> _WHAT YOU WILL DO_: Exactly as they appear, restate the lines of the material, from the first through the one containing "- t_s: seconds".

> _THE DATA_:
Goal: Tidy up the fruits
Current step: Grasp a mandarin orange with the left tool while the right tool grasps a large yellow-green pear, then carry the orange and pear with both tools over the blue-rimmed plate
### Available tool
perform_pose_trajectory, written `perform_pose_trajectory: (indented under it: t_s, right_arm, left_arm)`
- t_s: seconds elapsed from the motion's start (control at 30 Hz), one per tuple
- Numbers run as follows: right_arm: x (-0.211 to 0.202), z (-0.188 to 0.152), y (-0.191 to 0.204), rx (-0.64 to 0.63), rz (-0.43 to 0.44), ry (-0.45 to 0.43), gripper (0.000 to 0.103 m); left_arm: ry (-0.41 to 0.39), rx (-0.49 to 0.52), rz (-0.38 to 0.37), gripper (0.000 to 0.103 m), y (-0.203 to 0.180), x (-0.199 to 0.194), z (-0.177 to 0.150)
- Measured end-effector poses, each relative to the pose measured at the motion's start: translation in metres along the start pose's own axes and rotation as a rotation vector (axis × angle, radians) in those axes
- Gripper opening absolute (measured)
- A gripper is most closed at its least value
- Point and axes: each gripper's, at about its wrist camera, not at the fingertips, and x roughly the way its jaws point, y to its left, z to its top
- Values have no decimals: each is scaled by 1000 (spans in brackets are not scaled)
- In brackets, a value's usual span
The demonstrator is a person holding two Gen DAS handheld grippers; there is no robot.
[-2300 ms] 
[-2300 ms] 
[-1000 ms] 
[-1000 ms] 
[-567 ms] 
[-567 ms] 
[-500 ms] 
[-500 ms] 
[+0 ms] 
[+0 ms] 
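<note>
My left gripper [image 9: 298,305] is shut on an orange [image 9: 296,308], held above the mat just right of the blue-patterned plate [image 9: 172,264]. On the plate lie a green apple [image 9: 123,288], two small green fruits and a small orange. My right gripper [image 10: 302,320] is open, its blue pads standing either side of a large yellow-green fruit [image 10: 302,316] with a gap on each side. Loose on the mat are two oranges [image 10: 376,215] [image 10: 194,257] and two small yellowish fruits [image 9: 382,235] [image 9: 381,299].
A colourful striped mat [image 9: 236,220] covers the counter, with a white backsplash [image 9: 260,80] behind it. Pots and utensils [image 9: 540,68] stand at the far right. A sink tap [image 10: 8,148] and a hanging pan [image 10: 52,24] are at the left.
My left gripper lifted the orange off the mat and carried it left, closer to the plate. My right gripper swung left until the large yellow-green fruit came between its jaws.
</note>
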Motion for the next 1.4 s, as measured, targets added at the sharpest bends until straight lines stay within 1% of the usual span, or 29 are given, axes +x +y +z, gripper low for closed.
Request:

> _TASK RESULT_:
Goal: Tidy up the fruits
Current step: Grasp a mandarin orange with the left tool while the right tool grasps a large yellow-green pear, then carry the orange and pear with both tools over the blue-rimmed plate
### Available tool
perform_pose_trajectory, written `perform_pose_trajectory: (indented under it: t_s, right_arm, left_arm)`
- t_s: seconds elapsed from the motion's start (control at 30 Hz), one per tuple

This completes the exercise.